Another South By frustration is going to sessions where the name misleads you. You would imagine that ‘Wearable ads: Marketing an Internet of things’ and ‘The Internet of Things: endless possibilities, real world questions’ were going to be spectacular, eh? Well no. Not quite.

In the first session, Hyundai, Adidas and Discover (US finance brand) basically covered the fact that they are moving beyond advertising and examining the role of technology across the product development and customer experience lifecycle.

I did like what Hyundai said: “We aren’t tracking our customers. We just want to have a relationship with our customers, where they want us to, and provide information they want, where they want it.”

From a customer viewpoint that’s perfect. Then he had to go and spoil it by saying, “We just have to figure out how to weave our communications through it!”

Now, the Internet of Things fascinates and bothers me in equal measure. Connected light bulbs just aren’t an itch I’m needing to scratch. But it’s all here folks already. I get that we will head to a totally connected home and that there are enormous benefits. Just not feeling it right now personally.

And, as the clever man pointed out, we have a long way to go on standards.
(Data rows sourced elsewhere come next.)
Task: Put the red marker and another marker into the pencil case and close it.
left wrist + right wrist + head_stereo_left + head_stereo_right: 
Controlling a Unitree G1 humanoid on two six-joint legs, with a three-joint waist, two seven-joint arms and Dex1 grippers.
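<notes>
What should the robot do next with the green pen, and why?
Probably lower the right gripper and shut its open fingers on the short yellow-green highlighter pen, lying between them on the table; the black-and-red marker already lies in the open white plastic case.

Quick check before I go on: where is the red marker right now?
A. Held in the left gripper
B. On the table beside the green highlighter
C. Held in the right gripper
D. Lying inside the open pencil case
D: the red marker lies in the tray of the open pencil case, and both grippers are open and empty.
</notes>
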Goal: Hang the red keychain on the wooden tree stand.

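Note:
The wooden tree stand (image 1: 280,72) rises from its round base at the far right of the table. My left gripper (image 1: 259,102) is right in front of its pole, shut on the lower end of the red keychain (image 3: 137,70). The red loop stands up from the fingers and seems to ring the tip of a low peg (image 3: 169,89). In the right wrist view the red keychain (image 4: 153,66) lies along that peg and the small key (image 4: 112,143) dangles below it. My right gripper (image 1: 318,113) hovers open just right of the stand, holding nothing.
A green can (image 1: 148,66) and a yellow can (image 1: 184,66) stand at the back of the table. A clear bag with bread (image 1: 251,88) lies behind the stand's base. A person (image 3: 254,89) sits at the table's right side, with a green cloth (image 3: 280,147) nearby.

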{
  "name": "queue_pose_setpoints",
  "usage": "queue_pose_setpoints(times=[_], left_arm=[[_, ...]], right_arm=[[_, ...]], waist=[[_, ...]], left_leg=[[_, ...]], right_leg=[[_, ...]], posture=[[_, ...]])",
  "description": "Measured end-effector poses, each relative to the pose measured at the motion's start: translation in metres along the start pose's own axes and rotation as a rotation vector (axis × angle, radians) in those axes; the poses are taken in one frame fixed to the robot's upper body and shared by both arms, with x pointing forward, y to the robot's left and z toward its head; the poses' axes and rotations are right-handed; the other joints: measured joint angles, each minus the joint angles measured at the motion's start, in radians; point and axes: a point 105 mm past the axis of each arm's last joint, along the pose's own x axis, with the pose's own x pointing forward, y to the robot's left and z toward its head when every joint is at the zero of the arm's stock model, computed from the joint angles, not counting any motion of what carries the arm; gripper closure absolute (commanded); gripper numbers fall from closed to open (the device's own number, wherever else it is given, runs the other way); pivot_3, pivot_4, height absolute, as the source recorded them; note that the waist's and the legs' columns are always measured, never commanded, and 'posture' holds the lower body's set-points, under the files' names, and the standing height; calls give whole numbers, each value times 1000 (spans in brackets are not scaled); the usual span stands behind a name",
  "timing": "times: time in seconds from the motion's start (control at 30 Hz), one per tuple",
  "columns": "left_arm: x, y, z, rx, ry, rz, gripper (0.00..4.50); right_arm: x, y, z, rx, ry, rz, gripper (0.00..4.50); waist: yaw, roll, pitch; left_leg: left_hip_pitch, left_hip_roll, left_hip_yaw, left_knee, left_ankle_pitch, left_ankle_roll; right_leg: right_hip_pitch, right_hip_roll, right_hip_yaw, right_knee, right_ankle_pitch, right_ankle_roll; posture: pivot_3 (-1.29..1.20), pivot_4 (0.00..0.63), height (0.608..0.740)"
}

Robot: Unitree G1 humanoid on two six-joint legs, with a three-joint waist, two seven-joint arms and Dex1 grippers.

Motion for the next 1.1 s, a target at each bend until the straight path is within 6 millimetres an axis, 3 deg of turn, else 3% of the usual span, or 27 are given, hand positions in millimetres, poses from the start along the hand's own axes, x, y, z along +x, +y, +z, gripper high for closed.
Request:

The complexity of the service layer is being discussed as being resolved by:

  • Super remote control (it’s not this – we’ll lose it down the couch),
  • orchestration in the cloud (possibly), or
  • peer to peer (his bet, but it’s the earliest days of standard development).

Wearables might be the way to manage it, and judging by some of the app extensions into these, there is either money being bet on significant adoption, or tech is now so important to the brand perception it doesn’t seem to matter.

As the internet grows it has to be about humans. There’s more technology than ever, but we need it to be needs-based and about removing friction and giving time back, not to be about technology.

I spent 15 minutes with Princess Reema of Saudi Arabia who was championing women’s rights in her homeland. Very impressive speaking, and launching 10KSA.com (look it up and send some support, folks).

Design Sprint by Google was interesting for the passion and the funds that allow you to design, and the breadth and excitement of the work that they are currently doing.

They work like we do now and they develop the methodology as they go along. They’ve launched a shared playbook here.

Jimmy Kimmel Live was a pit stop. He’s a funny guy. But I think he should stop with the wearing of cowboy shirts in Austin. He did make me howl laughing though, by telling us that his mother used to lie on the floor and pretend to be dead to make the children cry. And her mother before her. And her mother before her. That’s f**ked!

I pushed through an AI demonstration with lots of young folk chanting, “AI, we say ‘why’” and “You say robots we say no bots”. Weird, but there was lots of camera action around them so I’m guessing there was some kind of orchestration at play for some purpose.

I ended the day fan-boying at ‘A fireside chat with Jesse James Garrett; Co founder, Adaptive Path’. He’s an impressive character.

I like his advice to “Trust in the client knowledge of their business. We are not trying to change their minds about what’s important. We are trying to change their minds about how to achieve that”.

And with that ends another long day. My head is full of stuff, and a margarita calls.